The French foreign minister, Jean-Yves Le Drian, has said that there is “a window of opportunity” for ending the Donbas war in eastern Ukraine after a landmark prisoner swap that took place between Ukraine and Russia on September 7, the French press has reported.

“The time has come, the time is right, to work towards reducing distrust,” Mr Le Drian told reporters in Moscow.
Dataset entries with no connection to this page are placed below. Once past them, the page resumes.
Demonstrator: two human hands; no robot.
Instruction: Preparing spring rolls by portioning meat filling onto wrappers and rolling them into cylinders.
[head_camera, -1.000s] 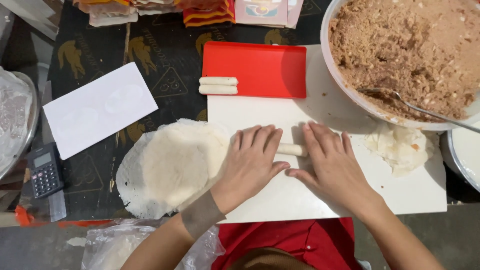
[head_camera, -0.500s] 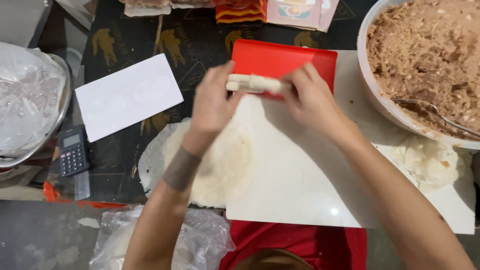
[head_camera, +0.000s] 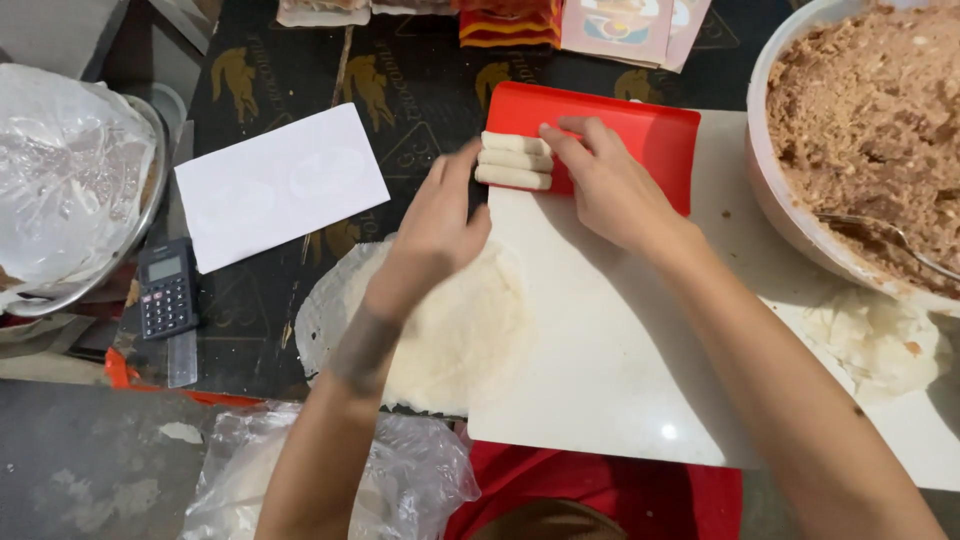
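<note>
Three pale rolled wraps (head_camera: 514, 160) lie side by side on the left end of a red tray (head_camera: 650, 135). My right hand (head_camera: 600, 185) rests its fingertips against the right ends of the rolls. My left hand (head_camera: 440, 225) sits just left of the rolls, fingers touching their left ends, holding nothing. A stack of round white wrappers (head_camera: 450, 330) lies under my left wrist, partly on the white cutting board (head_camera: 620, 370).
A big bowl of brown minced filling (head_camera: 870, 110) with a spoon (head_camera: 890, 240) stands at the right. Torn wrapper scraps (head_camera: 875, 335) lie below it. A white paper (head_camera: 280, 185), a calculator (head_camera: 165, 290) and a plastic-lined metal bowl (head_camera: 60, 180) sit at the left.
One second ago both hands rolled a wrap on the white board. They then carried it up to the red tray, where it now lies as the third roll beside the other two.
</note>
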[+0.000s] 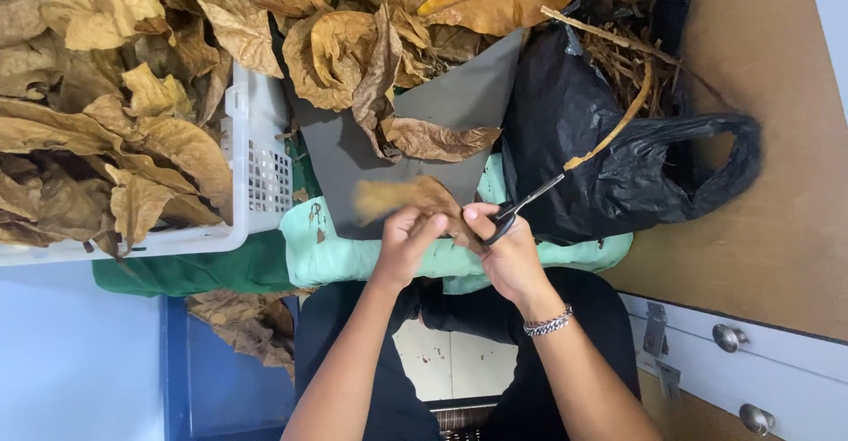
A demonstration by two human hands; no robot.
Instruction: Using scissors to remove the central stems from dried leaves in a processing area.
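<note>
Dry crinkled leaf [408,199], L hand [408,245], scissors [523,206]

A brown wooden table [777,229] fills the right side of the view, with pale drawers and round metal knobs along its near edge. A black plastic bag [609,141] stuffed with dry stems lies on it. To the left, a white plastic basket [256,167] heaped with dried brown leaves rests on a green cloth [203,269]. A grey sheet [459,105] lies between basket and bag, loose dried leaves spilling over it, with a light green cloth [344,251] at its near edge.
</note>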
He added, however, that it would be too early to discuss the lifting of sanctions against Russia over its annexation of Crimea and involvement in the Donbas war.

Speaking after talks under the so-called 2+2 format, an annual meeting between the French and Russian foreign and defence ministers that had been suspended since Russia annexed the Crimean peninsula in March 2014, Russian foreign minister Sergey Lavrov welcomed the recent statements made by Ukrainian president Volodymyr Zelensky, hailing the prisoner swap as a “good sign” for progress.

The French foreign minister’s comments are part of a diplomatic push initiated by French president Emmanuel Macron during the recent G7 summit to restore relations with Russia.

The statements follow a long-awaited exchange of 70 prisoners between Russia and Ukraine that observers saw as a turning point in easing tension, with Ukraine’s international partners – including the US, NATO, the G7 and the United Nations – welcoming the initiative.

At the same time, EU member states remain divided on the issue: while some EU countries such as Germany, France or Finland welcomed the deal, the Netherlands and the Baltic States expressed disappointment over the release of Volodymyr Tsemakh, a Ukrainian separatist commander who was handed over to Moscow despite being a key witness in the downing of the MH17 flight of the Malaysia Airlines by pro-Russian rebels in 2014.

Kyiv and Moscow are now expected to return to the negotiating table in the next Normandy summit, a quadrilateral forum of France, Germany, Russia and Ukraine aimed at resolving the Ukraine crisis. US president Donald Trump said that he would join the talks if Ukraine requested he do so.

On September 10, Mr Macron’s office announced that the next Normandy summit would be held in Paris “in the next few weeks.”